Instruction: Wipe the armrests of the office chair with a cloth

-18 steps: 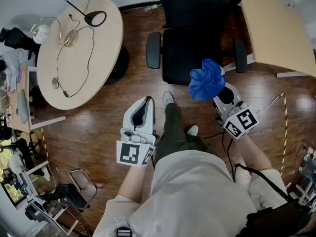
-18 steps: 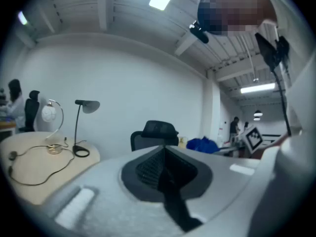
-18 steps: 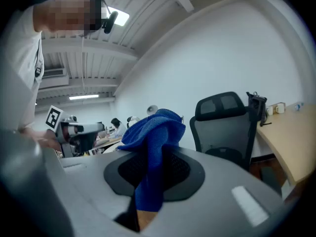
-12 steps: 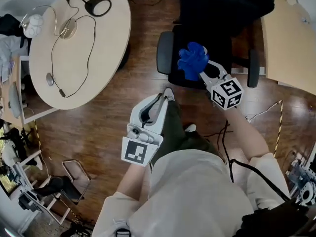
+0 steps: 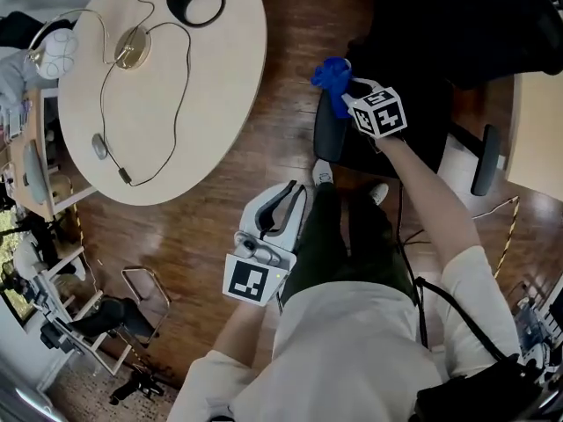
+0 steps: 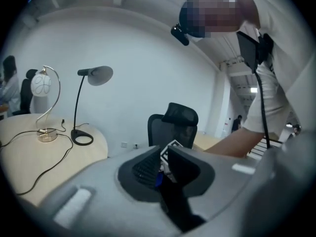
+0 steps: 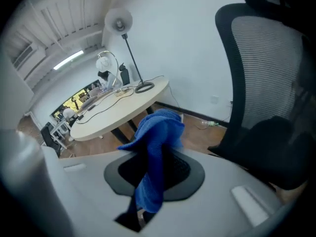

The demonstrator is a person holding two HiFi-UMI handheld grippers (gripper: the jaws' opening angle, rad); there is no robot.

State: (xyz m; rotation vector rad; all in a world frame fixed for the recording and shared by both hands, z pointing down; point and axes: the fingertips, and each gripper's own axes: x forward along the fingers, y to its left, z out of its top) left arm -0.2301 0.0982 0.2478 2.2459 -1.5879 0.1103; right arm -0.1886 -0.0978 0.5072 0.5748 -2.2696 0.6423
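Right arm extended forward, right gripper (image 5: 350, 93) clamped on the single blue cloth (image 5: 332, 76) at one end of one armrest (image 5: 326, 134) of two; left gripper (image 5: 293, 192) held low by the body, jaws together, empty.

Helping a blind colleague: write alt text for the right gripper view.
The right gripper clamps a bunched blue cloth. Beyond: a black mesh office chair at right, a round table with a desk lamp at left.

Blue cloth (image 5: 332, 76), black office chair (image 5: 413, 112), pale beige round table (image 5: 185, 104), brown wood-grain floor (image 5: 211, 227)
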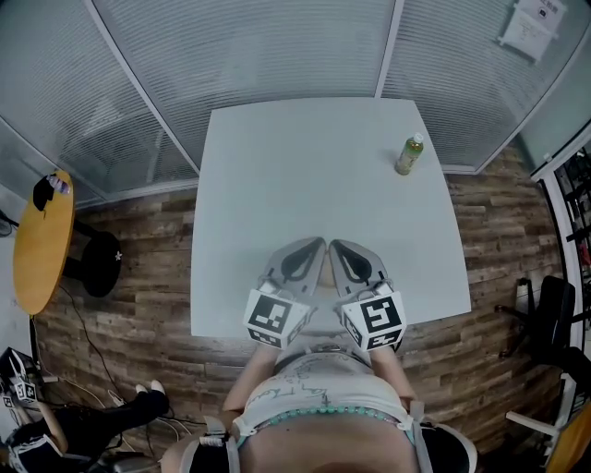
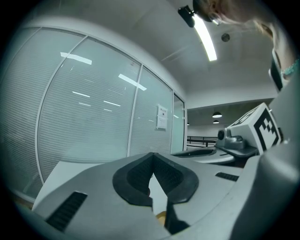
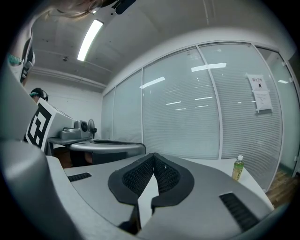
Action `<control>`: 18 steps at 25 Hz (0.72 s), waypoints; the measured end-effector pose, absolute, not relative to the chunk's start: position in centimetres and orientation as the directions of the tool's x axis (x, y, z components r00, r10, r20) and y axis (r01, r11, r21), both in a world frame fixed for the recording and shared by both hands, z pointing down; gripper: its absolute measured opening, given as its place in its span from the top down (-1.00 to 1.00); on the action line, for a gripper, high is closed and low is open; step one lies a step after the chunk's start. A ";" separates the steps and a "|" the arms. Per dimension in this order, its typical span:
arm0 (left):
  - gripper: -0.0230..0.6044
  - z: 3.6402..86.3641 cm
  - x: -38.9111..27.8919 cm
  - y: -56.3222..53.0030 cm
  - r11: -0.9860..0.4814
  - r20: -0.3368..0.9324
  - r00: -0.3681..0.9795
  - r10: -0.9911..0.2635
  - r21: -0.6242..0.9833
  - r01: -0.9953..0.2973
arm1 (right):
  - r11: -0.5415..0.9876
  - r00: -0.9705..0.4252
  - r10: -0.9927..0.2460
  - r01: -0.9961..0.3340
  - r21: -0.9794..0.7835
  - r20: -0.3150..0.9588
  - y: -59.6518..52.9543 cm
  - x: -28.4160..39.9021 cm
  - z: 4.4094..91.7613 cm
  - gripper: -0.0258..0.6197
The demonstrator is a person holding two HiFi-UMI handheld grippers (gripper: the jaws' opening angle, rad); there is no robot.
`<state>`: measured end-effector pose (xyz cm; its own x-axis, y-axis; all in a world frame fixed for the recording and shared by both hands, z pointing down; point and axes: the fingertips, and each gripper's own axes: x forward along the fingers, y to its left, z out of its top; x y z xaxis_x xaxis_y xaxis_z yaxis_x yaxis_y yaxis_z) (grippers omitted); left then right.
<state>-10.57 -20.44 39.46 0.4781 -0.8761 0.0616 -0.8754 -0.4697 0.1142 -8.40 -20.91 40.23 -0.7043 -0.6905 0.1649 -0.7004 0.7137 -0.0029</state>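
Both grippers are held side by side over the near edge of a white table (image 1: 305, 166). My left gripper (image 1: 317, 246) is shut with its tips meeting and nothing between them; in the left gripper view its jaws (image 2: 152, 155) close to a point. My right gripper (image 1: 335, 246) is shut and empty too, and its jaws (image 3: 153, 156) also touch at the tip. A small green bottle (image 1: 409, 154) with a white cap stands upright at the table's far right, well beyond both grippers; the bottle (image 3: 238, 168) shows at the right of the right gripper view.
Glass partitions with blinds (image 1: 277, 46) enclose the far side, with a paper notice (image 1: 533, 24) on one. A round wooden table (image 1: 42, 242) and a black stool (image 1: 97, 264) stand at the left. A black chair (image 1: 552, 314) is at the right. A person's legs (image 1: 74, 427) show at the bottom left.
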 end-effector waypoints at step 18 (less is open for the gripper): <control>0.93 44.0 -14.2 -24.0 -0.529 0.142 0.554 -0.820 0.181 -0.829 | 0.656 -0.635 -0.725 -0.754 -0.011 0.268 -25.0 -11.1 44.1 0.92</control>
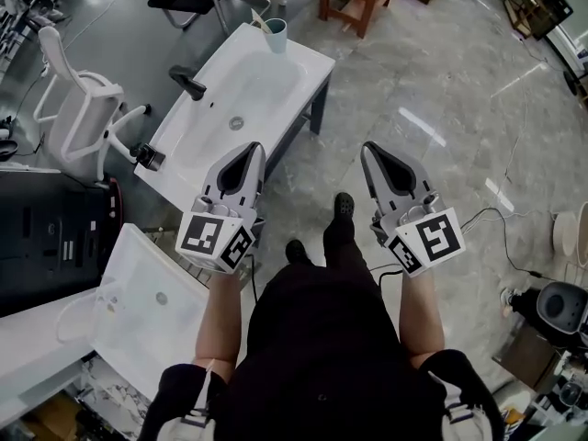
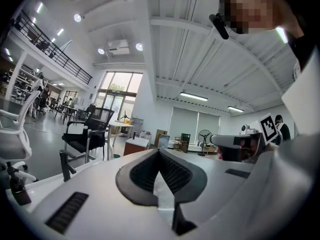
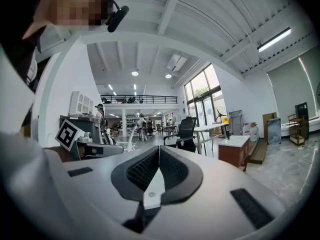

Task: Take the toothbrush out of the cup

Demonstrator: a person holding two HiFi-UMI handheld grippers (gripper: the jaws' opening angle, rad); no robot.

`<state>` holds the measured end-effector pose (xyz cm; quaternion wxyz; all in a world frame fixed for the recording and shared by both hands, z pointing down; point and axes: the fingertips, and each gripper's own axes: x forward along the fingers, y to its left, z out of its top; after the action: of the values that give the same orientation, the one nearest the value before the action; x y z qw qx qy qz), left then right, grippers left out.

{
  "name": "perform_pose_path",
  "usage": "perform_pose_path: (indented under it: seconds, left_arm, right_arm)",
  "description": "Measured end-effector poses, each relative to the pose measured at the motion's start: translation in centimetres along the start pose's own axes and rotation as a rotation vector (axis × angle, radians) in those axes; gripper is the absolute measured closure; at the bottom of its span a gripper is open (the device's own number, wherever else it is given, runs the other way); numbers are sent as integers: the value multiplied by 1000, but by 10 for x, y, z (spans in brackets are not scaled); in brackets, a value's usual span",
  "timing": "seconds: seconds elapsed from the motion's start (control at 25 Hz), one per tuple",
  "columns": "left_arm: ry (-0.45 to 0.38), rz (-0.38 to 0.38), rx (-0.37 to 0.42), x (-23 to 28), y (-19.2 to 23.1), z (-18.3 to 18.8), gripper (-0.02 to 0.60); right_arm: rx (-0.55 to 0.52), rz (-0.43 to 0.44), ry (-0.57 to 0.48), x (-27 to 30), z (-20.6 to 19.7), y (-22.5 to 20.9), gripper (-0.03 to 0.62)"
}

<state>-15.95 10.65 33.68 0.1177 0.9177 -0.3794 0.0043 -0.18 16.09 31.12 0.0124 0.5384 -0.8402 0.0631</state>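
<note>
Left gripper (image 1: 254,148) is clenched; the left gripper view shows its jaws pressed together with nothing between them. Right gripper (image 1: 368,147) is the same, jaws closed tip to tip and empty, held beside the left one and apart from it. Cup (image 1: 277,36) stands upright well ahead of the left gripper, slightly to its right, on the far end of the white sink (image 1: 262,85), with the toothbrush (image 1: 261,18) still in it, sticking out toward the left. Neither gripper touches them. Faucet (image 1: 188,83) is ahead-left of the left gripper, and the right gripper is over the floor (image 1: 441,81).
</note>
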Motion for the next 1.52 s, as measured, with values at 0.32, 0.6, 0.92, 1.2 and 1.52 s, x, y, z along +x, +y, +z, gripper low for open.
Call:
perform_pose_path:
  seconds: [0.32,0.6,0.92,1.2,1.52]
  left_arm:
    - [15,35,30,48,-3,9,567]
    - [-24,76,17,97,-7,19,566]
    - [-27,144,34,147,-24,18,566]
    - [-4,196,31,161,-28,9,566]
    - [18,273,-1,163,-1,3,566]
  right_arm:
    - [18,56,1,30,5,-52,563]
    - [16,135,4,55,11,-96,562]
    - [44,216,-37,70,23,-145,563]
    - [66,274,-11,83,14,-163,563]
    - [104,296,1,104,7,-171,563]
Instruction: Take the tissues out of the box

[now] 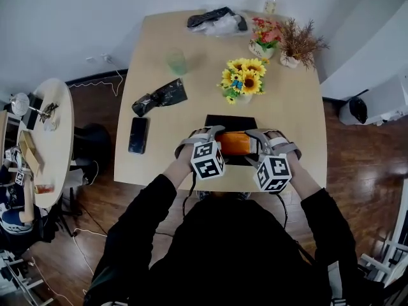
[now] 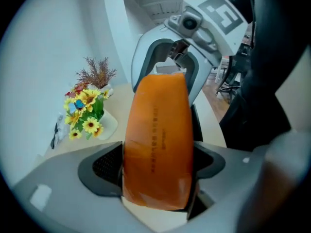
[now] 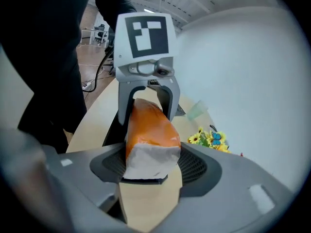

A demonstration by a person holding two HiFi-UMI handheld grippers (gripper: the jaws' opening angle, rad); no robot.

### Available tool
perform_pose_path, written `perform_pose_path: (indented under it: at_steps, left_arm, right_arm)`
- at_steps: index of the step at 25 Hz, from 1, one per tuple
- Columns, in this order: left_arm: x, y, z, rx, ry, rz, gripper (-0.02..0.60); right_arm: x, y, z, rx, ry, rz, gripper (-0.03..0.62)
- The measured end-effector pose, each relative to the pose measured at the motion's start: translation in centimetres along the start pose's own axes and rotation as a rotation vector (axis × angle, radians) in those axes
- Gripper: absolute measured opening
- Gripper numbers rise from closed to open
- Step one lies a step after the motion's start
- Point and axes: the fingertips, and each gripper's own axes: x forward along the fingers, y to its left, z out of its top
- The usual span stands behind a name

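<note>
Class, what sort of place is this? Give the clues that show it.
Probably an office or workroom: a pale wooden table with sunflowers and a phone on it, a cluttered side table, and a wood floor.

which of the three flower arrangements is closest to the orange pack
The sunflower bouquet, just beyond the orange pack; the pink flowers and dried plant stand farther back.

Office-like room: pale wooden meeting table (image 1: 290,110) bearing vased sunflowers (image 1: 243,76), wood floor (image 1: 363,152), white walls, cluttered round side table (image 1: 60,139).
</note>
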Motion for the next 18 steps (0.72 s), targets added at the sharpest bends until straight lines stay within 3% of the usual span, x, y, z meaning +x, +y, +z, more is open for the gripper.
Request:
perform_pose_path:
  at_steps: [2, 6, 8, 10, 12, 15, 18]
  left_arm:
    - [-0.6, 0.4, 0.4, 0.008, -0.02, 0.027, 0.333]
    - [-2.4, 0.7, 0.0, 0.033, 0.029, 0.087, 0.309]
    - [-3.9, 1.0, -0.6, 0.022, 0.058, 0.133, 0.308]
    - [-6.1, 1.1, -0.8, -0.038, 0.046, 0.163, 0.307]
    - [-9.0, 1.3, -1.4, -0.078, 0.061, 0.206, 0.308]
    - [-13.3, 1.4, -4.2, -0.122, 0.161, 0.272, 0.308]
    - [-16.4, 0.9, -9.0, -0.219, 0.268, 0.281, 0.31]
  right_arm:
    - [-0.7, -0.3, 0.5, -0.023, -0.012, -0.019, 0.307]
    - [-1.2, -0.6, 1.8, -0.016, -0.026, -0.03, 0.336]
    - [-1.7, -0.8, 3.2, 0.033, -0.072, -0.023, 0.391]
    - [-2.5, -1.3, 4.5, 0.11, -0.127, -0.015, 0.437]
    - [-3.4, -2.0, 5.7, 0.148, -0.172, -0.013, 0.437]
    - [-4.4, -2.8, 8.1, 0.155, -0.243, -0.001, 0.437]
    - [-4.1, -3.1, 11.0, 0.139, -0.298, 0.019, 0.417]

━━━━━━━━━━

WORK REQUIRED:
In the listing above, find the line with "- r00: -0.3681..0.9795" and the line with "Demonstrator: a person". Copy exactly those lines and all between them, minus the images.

SOLUTION FOR THIS EXERCISE:
  - r00: -0.3681..0.9795
  - r10: -0.9911..0.2635
  - r21: -0.6242..0.9833
  - r01: -0.9953..0.2973
arm1 (right):
  - r11: -0.5415..0.9876
  - r00: -0.9705..0.4252
  - r10: -0.9927..0.2460
  - r01: -0.9961..0.3340
  - r21: -0.9794..0.7835
  - r20: -0.3150..0.9588
  - y: -59.6518..52.9543 cm
  - x: -28.4160..39.9021 cm
  - z: 4.4094..91.7613 cm
  - gripper: -0.0258..0.6197
The demonstrator is a person holding two HiFi-UMI handheld grippers (gripper: the jaws' opening angle, rad); there is no robot.
`<state>`: measured end-effector pose (xyz cm; its own x-axis, y-axis; all in a world frame fixed for the recording and shared by both hands, z pointing down; point and axes: the fingertips, and each gripper's own axes: x forward along the fingers, y to its left, z out of its top; x y z xaxis_x xaxis_y xaxis_z yaxis_x yaxis_y yaxis_z) (grippers omitted); left then right.
<state>-10.57 -20.44 39.46 0.4781 -0.8761 0.0616 -0.8754 -0.4697 0.1142 -8.40 -20.91 40.23 -0.7043 -0.6905 0.1649 -0.7004 0.7137 -0.0029</state>
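Both grippers are held side by side over the near edge of a white table (image 1: 305, 166). My left gripper (image 1: 317, 246) is shut with its tips meeting and nothing between them; in the left gripper view its jaws (image 2: 152, 155) close to a point. My right gripper (image 1: 335, 246) is shut and empty too, and its jaws (image 3: 153, 156) also touch at the tip. A small green bottle (image 1: 409, 154) with a white cap stands upright at the table's far right, well beyond both grippers; the bottle (image 3: 238, 168) shows at the right of the right gripper view.
Glass partitions with blinds (image 1: 277, 46) enclose the far side, with a paper notice (image 1: 533, 24) on one. A round wooden table (image 1: 42, 242) and a black stool (image 1: 97, 264) stand at the left. A black chair (image 1: 552, 314) is at the right. A person's legs (image 1: 74, 427) show at the bottom left.
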 end-effector waypoints at step 18 (less is open for the gripper): <control>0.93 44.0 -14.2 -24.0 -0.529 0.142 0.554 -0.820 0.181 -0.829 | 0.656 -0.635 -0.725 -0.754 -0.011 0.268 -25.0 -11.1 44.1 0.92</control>

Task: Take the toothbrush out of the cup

Demonstrator: a person holding two HiFi-UMI handheld grippers (gripper: the jaws' opening angle, rad); no robot.

Nothing further remains to be added to the answer.